There’s nothing novel about relying on highway construction to generate jobs and votes, especially in a gubernatorial election year. But in the joint statement announcing the agreement, the negotiators broke new ground. In making such a big deal about mass transit, say transit agency professionals and advocates, Michigan crossed an ideological threshold and joined Arizona, Minnesota, Colorado, Oregon, North Carolina, Texas, and other states that are strengthening their economic competitiveness by simultaneously modernizing existing highways and building new rapid transit lines.
“The governor wants to make sure our state’s economy has the maximum benefit of the best possible mobility options available,” said Ben Kohrman, Governor Granholm’s transportation advisor, in an interview. “One of her priorities has always been to improve public transit all across the state, and southeast Michigan is a particular focus.”
“Transportation infrastructure is a critical component of economic investment and growth,” added Senator Sikkema.
A New Era?
Though she is reluctant to take credit, Ms. Donigan played an important role as the deal took shape. She rallied Democratic colleagues in her party’s legislative caucus meetings, urging them to focus on making sure that the $114.4 million in federal funds did not vanish, as an even larger amount did in 1976 when Detroit and its suburbs actually rejected a $600 million regional rapid transit system that Washington would have paid for.
The representative had a long meeting with the governor’s chief of staff, pushing him to consider the Detroit to Ann Arbor line a political and economic necessity. Ms. Donigan joined transit advocates in a meeting in Lansing with Governor Granholm’s transportation advisors, a gathering meant to display the expertise and influence of the statewide civic movement that supports rapid transit service in Michigan. And she spent a lot of time talking about the economic value of rapid transit—to the media, in public appearances, in the Legislature.
The agreement that Governor Granholm and the Republicans reached included everything that Ms. Donigan asked for. But, like several other transit advocates in Michigan, she wasn’t sure what to think when the details were made public, saying she was disappointed because of the $10 million set aside for expanding I-75.
“My constituents don’t like it. We don’t need to expand I-75,” Representative Donigan said. “What we need is money for a light rail line up Woodward Avenue. That will do more to relieve congestion and expand the economy in this region.”
But, she said, as she weighed the list of 20 road projects against the rapid transit provisions, her view changed. All of the road projects, she noted, have been in various stages of planning for years, including the Wixom interchange, which dates to the 1980s. Many are minor modifications—$52,000 for a traffic light in West Michigan, $80,000 for improvements to M-37.
The only new stretch of highway considered in the agreement is the proposed seven-mile Constantine bypass. The $31 million provided by the state is less than a third of what the project is likely to eventually cost if it’s built. Design, engineering, and environmental studies need to be conducted before right of way is purchased. Construction will not begin before 2010 or 2011 at the earliest, say state officials.

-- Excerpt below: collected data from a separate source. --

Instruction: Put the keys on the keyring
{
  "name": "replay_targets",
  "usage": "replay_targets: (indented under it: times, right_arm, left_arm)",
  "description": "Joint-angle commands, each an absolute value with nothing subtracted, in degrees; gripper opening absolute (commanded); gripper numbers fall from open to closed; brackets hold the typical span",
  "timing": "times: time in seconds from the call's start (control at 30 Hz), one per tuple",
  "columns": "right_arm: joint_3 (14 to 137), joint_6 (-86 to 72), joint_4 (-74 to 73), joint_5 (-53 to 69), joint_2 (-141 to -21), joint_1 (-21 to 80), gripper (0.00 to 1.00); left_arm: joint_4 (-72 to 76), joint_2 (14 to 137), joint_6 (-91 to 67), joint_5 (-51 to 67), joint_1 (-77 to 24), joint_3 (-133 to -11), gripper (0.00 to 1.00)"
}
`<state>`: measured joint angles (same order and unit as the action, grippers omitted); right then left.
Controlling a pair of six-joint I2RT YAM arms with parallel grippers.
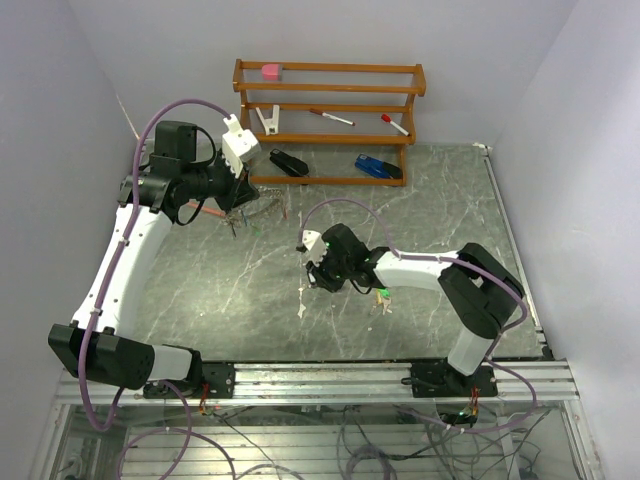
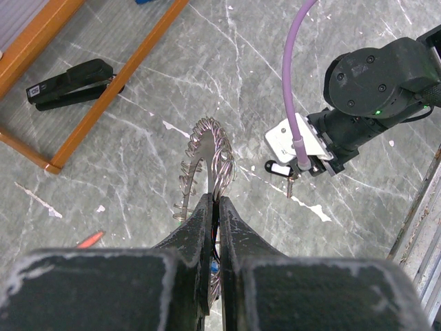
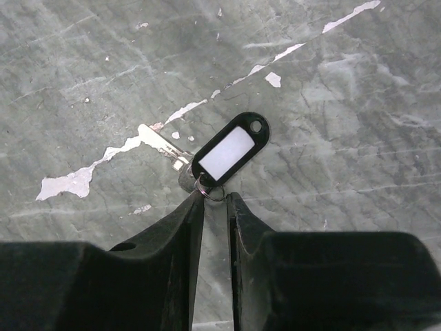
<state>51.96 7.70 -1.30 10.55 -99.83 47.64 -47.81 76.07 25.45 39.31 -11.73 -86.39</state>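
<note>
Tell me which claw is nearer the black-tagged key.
Right. The right claw sits over the black-tagged key, tips flanking its ring; the left claw is far off, gripping the keyring.

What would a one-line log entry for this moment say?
left gripper: shut on keyring | right gripper: tips astride black-tagged key, grip unclear | key not threaded

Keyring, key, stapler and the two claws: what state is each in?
keyring, pinched edge-on by the left gripper.
left gripper, shut on the keyring.
tagged key, off the keyring, its small ring inside the right gripper.
right gripper, nearly closed; grip unclear.
stapler, closed.
</note>
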Motion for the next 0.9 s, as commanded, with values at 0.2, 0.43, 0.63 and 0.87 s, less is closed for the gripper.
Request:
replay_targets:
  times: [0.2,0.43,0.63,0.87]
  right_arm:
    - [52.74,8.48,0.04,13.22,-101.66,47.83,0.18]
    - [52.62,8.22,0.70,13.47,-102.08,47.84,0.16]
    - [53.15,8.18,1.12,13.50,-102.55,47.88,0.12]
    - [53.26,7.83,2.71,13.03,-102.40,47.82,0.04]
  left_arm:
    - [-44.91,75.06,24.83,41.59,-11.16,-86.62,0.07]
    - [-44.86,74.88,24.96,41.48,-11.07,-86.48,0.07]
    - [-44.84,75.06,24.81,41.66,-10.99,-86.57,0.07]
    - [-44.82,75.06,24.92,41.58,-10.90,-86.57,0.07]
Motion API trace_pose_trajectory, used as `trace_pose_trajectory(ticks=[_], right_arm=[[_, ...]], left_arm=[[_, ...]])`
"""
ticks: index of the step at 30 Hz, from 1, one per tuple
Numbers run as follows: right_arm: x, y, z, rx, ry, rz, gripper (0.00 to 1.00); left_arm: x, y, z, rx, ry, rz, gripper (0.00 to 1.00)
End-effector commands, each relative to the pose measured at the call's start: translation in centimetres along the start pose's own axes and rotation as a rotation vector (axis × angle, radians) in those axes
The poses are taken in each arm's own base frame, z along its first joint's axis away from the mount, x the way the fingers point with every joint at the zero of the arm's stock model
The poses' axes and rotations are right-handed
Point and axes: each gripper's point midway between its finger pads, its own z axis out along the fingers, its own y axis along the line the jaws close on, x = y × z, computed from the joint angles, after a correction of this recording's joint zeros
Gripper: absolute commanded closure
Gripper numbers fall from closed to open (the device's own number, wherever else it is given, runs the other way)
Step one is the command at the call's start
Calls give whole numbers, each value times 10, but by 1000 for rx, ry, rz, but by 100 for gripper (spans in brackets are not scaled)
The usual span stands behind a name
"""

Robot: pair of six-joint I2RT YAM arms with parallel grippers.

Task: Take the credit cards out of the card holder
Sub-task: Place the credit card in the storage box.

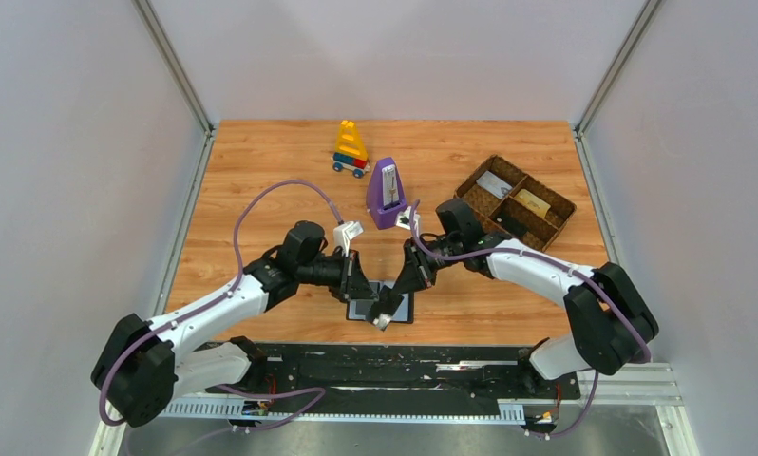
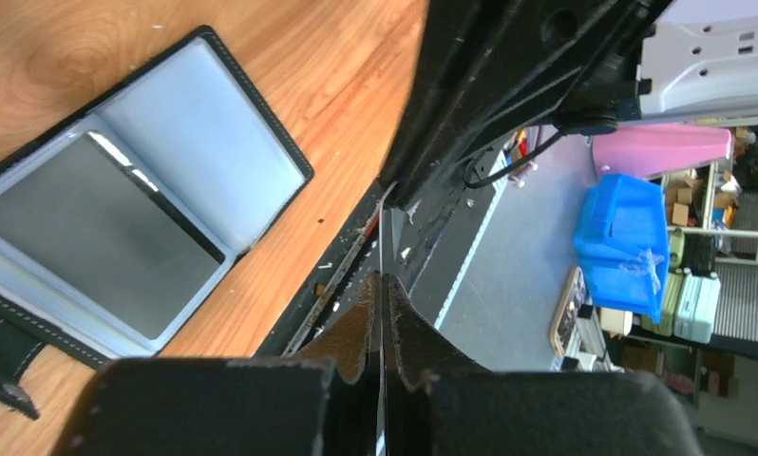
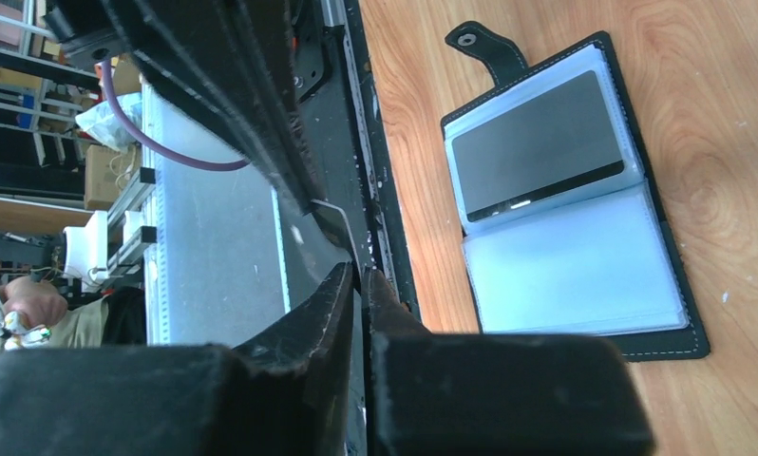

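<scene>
The black card holder (image 3: 565,199) lies open on the wood near the table's front edge, showing its grey-blue sleeves. A dark credit card (image 3: 537,142) sits in one sleeve, also visible in the left wrist view (image 2: 81,228). In the top view the card holder (image 1: 403,307) is mostly hidden under both grippers. They meet above it on one thin grey credit card (image 1: 386,317), seen edge-on as a credit card (image 2: 382,237) between the left fingers. My left gripper (image 2: 382,280) is shut on it. My right gripper (image 3: 359,275) pinches the same credit card's edge (image 3: 342,228).
A purple metronome (image 1: 386,195) stands behind the grippers, with a toy of coloured blocks (image 1: 350,149) farther back. A brown woven divided tray (image 1: 515,201) with flat items in it sits at the right. The black rail (image 1: 394,366) runs along the table's near edge.
</scene>
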Motion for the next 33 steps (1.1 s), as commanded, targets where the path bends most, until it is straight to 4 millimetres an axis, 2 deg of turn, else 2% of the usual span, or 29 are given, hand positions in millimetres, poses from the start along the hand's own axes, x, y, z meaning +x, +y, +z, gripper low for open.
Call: trace_pose_trajectory(ticks=[1, 3, 5, 7, 10, 12, 13, 17, 18, 22, 27, 30, 33], right_arm=[[-20, 12, -2, -13, -50, -91, 100], [-21, 10, -4, 8, -63, -83, 100], [-20, 11, -5, 16, -67, -65, 100], [-19, 10, -6, 31, -73, -35, 100], [-19, 4, -7, 77, -88, 13, 100], [-20, -2, -10, 120, -106, 46, 100], [-22, -5, -12, 146, -121, 63, 100], [-36, -16, -32, 254, -216, 127, 100], [-42, -21, -40, 296, -251, 143, 100], [-68, -35, -84, 423, -424, 218, 100], [-92, -52, -157, 590, -661, 283, 100], [-96, -73, -211, 757, -804, 344, 100], [-91, -91, -263, 901, -921, 417, 100]], left_arm=[[-16, -9, -1, 18, -37, 57, 100], [-17, -1, -1, -32, -38, 49, 94], [-23, 3, -3, -76, -47, 57, 83], [-26, 8, -6, -124, -54, 59, 65], [-33, 16, -14, -210, -80, 70, 53], [-41, 19, -20, -260, -104, 79, 36], [-44, 17, -23, -276, -108, 83, 26], [-57, 15, -38, -348, -131, 124, 4], [-61, 16, -42, -376, -142, 132, 2], [-73, 15, -63, -474, -160, 177, 0], [-80, 11, -86, -563, -153, 224, 0], [-78, 10, -94, -584, -131, 241, 0], [-75, 14, -100, -613, -132, 265, 0]])
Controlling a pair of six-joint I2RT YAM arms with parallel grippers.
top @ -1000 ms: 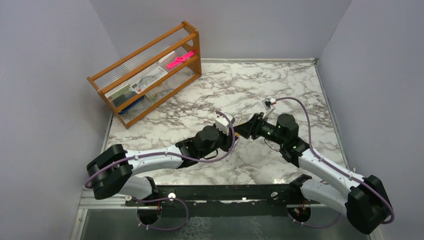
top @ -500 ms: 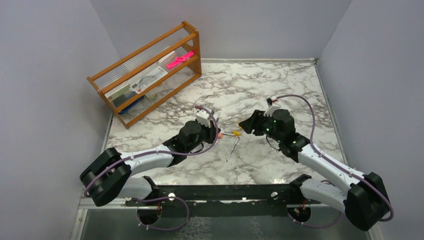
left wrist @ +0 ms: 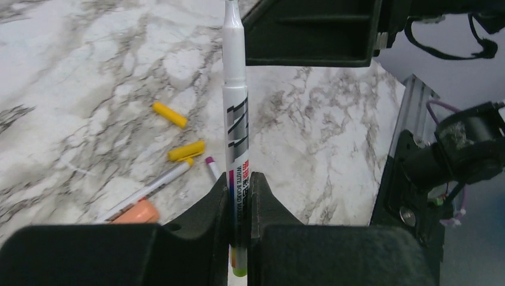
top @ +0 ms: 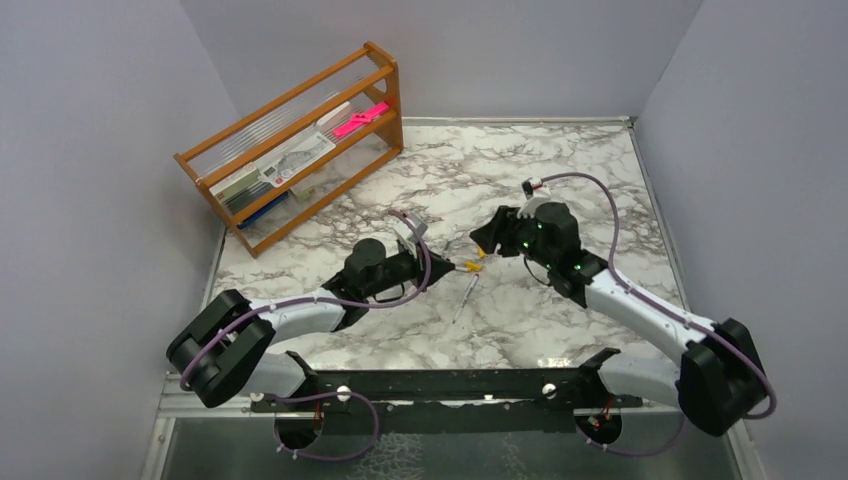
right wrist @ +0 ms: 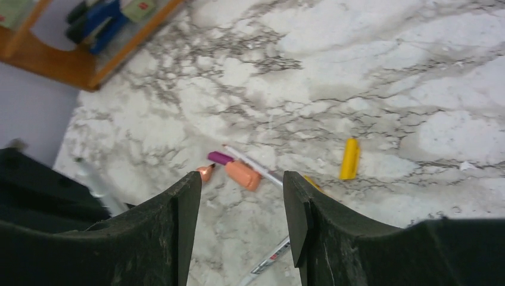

What is much more telling about the highway side of the agreement is what’s not considered. There are no plans to revive old and very expensive highway proposals that were killed in the 1990s by citizen activism, including the $300 million Traverse City bypass, a $90 million Petoskey bypass, or a $500 million expansion of US 131, north of Manton. The era of superhighway construction in Michigan ended in the 1990s and the April 20 agreement did nothing to bring it back.
Instead, the governor and the Legislative leaders took an essential step to open a new era of rapid transit construction in Michigan. “It moves us in the right direction,” said Representative Donigan in an interview. “In this state, that’s what we need.”